> _COLLECTED DATA_:
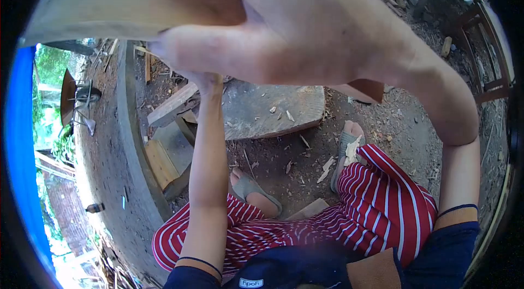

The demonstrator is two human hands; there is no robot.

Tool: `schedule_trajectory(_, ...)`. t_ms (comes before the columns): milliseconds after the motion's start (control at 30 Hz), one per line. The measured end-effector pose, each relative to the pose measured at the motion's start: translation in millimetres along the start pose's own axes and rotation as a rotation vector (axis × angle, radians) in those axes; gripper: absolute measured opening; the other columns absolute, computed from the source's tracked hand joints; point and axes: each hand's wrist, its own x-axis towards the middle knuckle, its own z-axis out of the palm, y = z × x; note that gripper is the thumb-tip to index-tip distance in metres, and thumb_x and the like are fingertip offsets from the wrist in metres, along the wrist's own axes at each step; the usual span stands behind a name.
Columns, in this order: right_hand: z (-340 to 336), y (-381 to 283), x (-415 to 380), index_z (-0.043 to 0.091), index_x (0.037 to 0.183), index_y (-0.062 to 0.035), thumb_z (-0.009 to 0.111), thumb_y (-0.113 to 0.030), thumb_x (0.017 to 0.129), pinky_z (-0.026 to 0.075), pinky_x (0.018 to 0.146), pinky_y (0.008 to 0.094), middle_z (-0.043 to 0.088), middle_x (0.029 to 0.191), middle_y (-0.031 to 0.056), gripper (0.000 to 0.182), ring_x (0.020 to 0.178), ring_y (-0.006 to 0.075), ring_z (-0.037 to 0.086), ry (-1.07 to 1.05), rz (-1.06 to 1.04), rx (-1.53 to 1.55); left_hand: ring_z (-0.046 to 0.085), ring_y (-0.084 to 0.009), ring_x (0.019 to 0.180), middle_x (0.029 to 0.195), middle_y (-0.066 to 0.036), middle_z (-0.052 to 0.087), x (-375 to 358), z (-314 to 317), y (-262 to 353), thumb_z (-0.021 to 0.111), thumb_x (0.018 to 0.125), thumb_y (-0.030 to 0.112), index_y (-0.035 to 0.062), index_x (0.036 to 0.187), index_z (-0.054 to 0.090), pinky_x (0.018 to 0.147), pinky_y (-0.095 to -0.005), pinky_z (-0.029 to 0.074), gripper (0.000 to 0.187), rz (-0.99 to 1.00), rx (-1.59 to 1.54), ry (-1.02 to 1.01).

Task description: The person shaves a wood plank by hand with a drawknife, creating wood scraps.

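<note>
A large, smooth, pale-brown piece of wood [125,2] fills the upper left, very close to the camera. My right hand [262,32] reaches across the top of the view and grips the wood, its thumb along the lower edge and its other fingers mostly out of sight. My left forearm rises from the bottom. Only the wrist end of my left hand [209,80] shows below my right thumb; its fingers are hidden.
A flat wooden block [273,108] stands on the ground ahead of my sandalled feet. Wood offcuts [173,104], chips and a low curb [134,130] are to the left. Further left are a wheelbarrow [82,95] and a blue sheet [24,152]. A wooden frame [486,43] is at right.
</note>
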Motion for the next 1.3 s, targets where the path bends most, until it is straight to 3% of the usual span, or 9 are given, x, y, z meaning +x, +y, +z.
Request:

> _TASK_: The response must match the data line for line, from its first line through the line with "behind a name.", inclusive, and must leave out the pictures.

> _ANSWER FOR THE TASK_:
The demonstrator is two human hands; there is no robot.

Tool: `schedule_trajectory(_, ...)`. t_ms (comes before the columns): milliseconds after the motion's start (control at 30 Hz), one per line. The measured end-effector pose, each relative to the pose measured at the motion's start: translation in millimetres along the start pose's own axes and rotation as a rotation vector (axis × angle, radians) in those axes; gripper: absolute measured opening; the other columns absolute, computed from the source's tracked hand joints; point and axes: each hand's wrist, its own x-axis towards the middle knuckle, its own z-axis out of the palm, y = z × x; note that gripper is the thumb-tip to index-tip distance in metres, and thumb_x and the like are fingertip offsets from the wrist in metres, along the wrist's own axes at each step; the usual span stands behind a name.

Nothing else is needed, and the exercise is over.